Nobody draws more attention than the Warriors, and if executives across the league see Cousins languishing on the bench or filling a limited role, they might not be convinced he's worth much in free agency.

The Heavy Cost of Light Discord

NEW ORLEANS, LA - OCTOBER 20:   DeMarcus Cousins #0 of the New Orleans Pelicans exchanges words with Stephen Curry #30 of the Golden State Warriors during a game at Smoothie King Center on October 20, 2017 in New Orleans, Louisiana.  NOTE TO USER: User ex

Contrary to the way it was initially received, the Cousins signing carries real risk. There's potential reward there, too. Those second-unit minutes will be important; if Cousins leads the Warriors' bench in mopping up other teams' reserves, life gets easier for the starters. That's a big deal during a regular season that should be spent preserving the health of Golden State's core.

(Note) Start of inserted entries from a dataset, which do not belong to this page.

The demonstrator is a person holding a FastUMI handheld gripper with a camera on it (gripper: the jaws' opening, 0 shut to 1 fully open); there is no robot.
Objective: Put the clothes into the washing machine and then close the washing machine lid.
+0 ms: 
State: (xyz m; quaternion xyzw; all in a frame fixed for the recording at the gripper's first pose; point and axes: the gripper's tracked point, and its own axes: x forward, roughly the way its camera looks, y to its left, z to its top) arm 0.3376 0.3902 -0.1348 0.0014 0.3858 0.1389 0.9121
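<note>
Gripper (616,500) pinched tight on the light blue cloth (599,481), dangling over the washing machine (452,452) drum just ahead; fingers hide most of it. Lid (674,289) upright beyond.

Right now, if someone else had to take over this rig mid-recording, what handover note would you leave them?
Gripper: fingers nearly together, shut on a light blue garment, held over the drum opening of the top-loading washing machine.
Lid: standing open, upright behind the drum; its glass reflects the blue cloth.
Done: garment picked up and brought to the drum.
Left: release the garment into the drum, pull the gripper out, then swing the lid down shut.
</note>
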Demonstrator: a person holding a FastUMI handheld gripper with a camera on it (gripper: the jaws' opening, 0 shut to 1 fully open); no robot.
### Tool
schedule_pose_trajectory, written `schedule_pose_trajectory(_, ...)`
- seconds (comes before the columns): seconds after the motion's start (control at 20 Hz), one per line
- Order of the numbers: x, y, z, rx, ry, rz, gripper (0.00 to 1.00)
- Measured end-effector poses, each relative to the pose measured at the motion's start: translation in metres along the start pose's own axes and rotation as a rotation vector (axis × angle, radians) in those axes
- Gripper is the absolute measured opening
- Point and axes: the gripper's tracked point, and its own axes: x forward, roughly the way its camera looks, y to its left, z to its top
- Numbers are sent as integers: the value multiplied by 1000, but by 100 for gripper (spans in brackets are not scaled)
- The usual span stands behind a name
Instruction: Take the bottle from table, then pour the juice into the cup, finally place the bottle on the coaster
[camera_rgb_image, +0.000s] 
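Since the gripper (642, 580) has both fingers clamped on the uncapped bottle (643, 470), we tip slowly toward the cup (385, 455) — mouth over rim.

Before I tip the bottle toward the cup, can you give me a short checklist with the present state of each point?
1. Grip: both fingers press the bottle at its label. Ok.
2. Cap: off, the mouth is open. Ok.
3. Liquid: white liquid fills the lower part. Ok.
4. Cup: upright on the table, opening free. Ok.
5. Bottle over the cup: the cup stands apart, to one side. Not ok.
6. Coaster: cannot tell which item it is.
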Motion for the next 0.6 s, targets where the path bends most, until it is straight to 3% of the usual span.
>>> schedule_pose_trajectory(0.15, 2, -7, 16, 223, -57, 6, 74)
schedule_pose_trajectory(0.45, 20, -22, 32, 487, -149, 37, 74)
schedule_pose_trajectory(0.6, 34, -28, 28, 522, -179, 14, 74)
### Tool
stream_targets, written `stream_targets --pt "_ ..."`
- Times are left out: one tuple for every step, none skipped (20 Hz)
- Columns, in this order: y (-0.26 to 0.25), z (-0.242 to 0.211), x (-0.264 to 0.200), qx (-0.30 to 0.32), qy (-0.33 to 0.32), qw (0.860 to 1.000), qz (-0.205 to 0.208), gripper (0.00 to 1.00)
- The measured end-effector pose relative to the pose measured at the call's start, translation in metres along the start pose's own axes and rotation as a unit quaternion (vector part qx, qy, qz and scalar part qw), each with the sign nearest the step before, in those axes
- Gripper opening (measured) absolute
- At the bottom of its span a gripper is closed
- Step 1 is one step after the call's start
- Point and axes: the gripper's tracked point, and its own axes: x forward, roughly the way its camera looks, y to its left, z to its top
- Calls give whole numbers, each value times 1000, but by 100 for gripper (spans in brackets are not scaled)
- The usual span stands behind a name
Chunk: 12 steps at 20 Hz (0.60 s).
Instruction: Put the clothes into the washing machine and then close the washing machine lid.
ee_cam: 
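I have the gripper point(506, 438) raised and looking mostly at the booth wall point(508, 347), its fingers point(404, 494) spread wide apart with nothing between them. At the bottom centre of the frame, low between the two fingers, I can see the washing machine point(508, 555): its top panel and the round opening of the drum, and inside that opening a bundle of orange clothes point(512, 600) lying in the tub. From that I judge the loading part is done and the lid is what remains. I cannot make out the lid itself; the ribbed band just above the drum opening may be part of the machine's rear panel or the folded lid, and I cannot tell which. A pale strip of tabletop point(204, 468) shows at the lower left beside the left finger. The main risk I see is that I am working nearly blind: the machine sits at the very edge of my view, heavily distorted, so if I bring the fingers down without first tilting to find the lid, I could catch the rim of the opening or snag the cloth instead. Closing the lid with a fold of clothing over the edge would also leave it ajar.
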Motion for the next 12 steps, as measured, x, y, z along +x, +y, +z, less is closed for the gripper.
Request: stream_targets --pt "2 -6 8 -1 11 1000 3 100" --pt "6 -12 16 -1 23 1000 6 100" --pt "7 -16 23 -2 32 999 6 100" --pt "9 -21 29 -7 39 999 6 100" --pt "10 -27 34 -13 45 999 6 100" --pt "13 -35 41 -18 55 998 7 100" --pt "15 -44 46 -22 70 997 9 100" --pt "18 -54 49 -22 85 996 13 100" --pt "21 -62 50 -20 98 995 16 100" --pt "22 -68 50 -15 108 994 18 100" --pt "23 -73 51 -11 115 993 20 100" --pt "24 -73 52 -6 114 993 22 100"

Even if everything plays out along the most negative lines possible, Cousins isn't going to burn the Warriors to the ground. But he might inflict minor damage. He might inject just a touch of dysfunction or discontent.

That matters.

Because last season, the Warriors snuck by the Rockets in seven games. They probably should have lost that series, and they probably would have if Houston hadn't gone 0-of-27 from deep during a series-determining stretch. If that doesn't underscore the fact that even a team as dominant as Golden State still plays a game of inches, in which the smallest margins matter, I'm not sure what does.

For that reason, minor damage to morale, chemistry, rotations or anything else could ultimately make a major difference. It could cost the Warriors a quarter. A game. A series. A ring.